- [What you will do]:
From the first line to the last, return the data exactly as it stands.

- [Given entries]:
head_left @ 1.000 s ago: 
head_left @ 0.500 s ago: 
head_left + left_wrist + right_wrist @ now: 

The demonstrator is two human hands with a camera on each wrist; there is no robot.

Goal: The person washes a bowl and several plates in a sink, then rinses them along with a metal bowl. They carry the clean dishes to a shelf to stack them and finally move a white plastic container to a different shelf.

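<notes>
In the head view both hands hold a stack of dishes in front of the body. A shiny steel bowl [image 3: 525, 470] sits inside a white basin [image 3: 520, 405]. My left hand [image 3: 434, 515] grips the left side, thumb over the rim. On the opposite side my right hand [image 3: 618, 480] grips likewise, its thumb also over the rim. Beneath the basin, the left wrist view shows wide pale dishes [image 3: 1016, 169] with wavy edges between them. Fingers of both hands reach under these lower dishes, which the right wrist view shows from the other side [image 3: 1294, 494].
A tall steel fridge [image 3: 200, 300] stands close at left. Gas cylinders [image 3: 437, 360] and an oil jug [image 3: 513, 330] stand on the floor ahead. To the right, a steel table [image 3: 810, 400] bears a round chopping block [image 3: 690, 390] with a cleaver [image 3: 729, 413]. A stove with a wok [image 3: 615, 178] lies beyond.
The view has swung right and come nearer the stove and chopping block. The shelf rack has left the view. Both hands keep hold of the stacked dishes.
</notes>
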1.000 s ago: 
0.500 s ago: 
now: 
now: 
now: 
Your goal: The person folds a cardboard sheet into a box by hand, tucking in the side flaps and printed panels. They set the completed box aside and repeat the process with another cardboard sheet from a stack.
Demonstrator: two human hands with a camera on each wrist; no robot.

- [Response for this exercise]:
head_left @ 1.000 s ago: 
head_left @ 0.500 s ago: 
head_left + left_wrist + right_wrist @ now: 

The demonstrator is two human hands with a camera on each wrist; there is no robot.

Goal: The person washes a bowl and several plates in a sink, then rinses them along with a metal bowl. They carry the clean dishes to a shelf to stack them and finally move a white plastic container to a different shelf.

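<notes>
In the head view both hands hold a stack of dishes in front of the body. A shiny steel bowl [image 3: 525, 470] sits inside a white basin [image 3: 520, 405]. My left hand [image 3: 434, 515] grips the left side, thumb over the rim. On the opposite side my right hand [image 3: 618, 480] grips likewise, its thumb also over the rim. Beneath the basin, the left wrist view shows wide pale dishes [image 3: 1016, 169] with wavy edges between them. Fingers of both hands reach under these lower dishes, which the right wrist view shows from the other side [image 3: 1294, 494].
A tall steel fridge [image 3: 200, 300] stands close at left. Gas cylinders [image 3: 437, 360] and an oil jug [image 3: 513, 330] stand on the floor ahead. To the right, a steel table [image 3: 810, 400] bears a round chopping block [image 3: 690, 390] with a cleaver [image 3: 729, 413]. A stove with a wok [image 3: 615, 178] lies beyond.
The view has swung right and come nearer the stove and chopping block. The shelf rack has left the view. Both hands keep hold of the stacked dishes.
</notes>
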1.000 s ago: 
0.500 s ago: 
now: 
now: 
now: 
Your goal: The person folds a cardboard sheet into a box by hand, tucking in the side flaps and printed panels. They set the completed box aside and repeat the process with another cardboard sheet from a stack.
Demonstrator: two human hands with a camera on each wrist; no robot.

The answer given above is the complete response.